• **Exercise description**
Exactly as they appear below, repeat the lines from the one with "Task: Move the" through the one with "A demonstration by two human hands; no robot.", and no others.

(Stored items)

>>>>>

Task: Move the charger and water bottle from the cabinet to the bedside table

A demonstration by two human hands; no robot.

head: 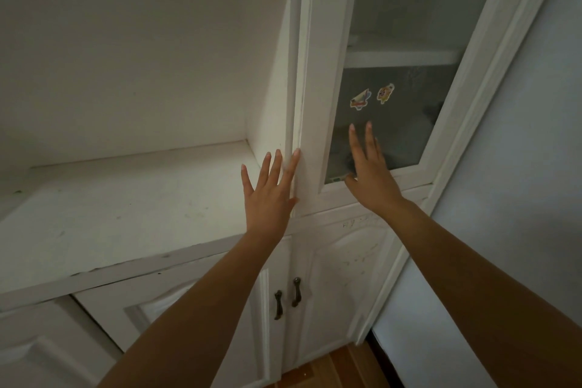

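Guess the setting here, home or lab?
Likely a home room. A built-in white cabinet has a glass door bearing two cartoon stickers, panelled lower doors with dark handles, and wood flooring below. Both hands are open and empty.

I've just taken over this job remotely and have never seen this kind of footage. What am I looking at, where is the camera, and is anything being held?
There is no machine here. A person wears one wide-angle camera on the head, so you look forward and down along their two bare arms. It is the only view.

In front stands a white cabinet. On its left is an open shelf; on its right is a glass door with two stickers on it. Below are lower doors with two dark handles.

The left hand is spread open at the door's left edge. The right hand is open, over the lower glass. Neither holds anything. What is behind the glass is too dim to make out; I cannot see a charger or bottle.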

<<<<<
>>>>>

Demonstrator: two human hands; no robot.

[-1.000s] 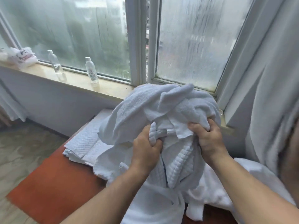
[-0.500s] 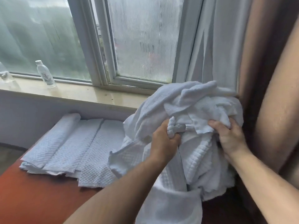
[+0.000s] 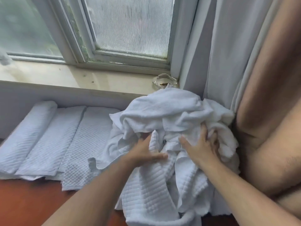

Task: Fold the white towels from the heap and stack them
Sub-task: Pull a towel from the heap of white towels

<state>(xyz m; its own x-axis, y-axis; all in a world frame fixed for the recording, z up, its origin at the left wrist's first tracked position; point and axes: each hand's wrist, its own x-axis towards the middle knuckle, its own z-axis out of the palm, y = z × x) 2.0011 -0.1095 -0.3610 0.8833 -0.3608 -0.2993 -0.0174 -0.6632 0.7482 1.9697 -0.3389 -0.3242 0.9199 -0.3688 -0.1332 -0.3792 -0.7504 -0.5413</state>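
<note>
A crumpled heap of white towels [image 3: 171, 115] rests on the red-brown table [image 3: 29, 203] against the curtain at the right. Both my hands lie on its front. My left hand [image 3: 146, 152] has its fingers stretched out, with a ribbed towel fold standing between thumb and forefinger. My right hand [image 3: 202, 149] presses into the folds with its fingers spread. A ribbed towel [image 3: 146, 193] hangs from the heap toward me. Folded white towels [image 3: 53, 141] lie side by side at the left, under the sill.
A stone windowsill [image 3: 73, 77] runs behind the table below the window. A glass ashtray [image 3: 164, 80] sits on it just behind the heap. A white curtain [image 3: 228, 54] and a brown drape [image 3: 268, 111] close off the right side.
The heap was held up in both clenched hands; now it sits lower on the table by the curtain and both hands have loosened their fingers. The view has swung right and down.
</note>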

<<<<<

• **Task solution**
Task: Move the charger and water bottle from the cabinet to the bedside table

A demonstration by two human hands; no robot.

Nothing else remains for this exercise.